Try it: From the records below, count the lines containing the word "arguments" and give only that number.

★ ★ ★ ★ ★ ★ ★

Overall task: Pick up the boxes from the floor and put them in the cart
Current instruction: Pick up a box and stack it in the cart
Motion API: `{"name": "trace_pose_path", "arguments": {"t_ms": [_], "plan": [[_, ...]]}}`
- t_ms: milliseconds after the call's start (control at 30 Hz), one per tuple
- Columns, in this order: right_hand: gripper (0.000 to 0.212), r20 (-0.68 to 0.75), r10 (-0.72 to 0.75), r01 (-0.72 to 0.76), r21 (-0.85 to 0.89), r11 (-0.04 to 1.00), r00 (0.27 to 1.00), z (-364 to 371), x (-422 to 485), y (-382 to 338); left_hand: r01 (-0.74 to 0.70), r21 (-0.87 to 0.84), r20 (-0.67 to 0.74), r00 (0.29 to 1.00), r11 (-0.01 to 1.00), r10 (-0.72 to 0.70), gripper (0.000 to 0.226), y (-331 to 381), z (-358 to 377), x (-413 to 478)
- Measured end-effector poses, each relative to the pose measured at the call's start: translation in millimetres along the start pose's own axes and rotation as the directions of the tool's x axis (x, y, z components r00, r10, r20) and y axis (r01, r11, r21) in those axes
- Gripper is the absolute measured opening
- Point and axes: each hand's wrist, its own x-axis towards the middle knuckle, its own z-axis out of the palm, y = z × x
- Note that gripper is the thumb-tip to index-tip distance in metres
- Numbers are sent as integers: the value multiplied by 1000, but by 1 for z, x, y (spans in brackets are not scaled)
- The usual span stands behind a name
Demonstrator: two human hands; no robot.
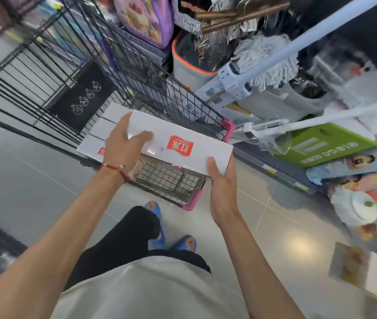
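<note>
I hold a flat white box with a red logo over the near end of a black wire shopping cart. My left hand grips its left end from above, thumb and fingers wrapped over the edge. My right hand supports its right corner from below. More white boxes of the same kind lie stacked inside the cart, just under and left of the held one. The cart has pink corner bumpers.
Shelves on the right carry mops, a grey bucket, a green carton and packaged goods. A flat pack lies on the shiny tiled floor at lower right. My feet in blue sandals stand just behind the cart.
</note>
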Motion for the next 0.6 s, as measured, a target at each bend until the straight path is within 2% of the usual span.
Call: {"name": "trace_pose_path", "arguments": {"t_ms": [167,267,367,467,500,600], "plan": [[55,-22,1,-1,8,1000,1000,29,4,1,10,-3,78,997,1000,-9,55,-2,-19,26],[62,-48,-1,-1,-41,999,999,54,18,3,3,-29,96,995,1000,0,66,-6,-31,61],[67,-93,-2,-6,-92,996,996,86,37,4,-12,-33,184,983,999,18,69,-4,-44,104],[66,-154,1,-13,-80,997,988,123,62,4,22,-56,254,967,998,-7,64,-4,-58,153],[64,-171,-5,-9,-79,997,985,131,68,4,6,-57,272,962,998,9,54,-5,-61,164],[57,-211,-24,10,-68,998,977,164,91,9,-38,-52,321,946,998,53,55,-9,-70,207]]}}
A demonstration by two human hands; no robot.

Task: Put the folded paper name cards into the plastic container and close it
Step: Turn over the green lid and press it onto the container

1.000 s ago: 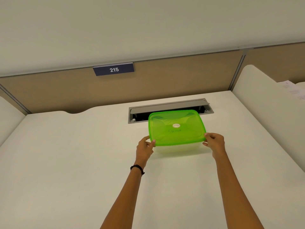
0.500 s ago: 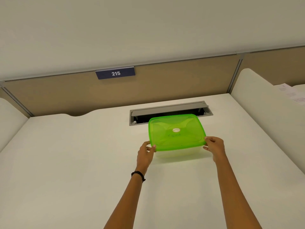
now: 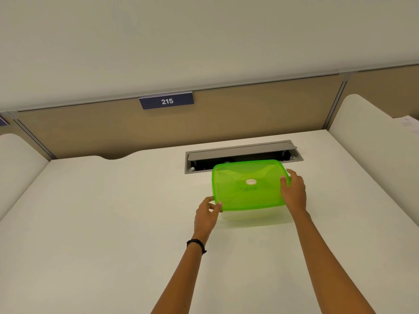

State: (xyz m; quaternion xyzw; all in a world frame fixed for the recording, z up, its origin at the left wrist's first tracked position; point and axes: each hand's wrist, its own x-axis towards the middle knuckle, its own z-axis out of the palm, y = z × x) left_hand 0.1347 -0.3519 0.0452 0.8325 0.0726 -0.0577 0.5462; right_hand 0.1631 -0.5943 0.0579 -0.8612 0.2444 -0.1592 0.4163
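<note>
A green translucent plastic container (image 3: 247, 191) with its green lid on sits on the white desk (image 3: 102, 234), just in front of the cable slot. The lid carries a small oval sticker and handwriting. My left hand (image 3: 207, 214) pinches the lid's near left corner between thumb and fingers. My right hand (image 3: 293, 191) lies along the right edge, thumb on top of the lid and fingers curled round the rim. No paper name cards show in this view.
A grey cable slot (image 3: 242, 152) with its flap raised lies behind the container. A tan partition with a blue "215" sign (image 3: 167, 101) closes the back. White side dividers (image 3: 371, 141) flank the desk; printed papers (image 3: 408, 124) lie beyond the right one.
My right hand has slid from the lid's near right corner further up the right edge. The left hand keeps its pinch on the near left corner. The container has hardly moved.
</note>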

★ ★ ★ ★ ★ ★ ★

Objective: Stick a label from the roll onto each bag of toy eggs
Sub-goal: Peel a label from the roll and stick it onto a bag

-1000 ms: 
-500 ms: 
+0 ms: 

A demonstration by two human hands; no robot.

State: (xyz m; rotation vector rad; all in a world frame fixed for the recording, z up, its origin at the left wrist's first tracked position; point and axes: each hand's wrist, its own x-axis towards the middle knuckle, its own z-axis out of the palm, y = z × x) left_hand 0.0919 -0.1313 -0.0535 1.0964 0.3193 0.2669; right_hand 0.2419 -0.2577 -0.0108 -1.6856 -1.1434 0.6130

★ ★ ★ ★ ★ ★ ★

Response: 2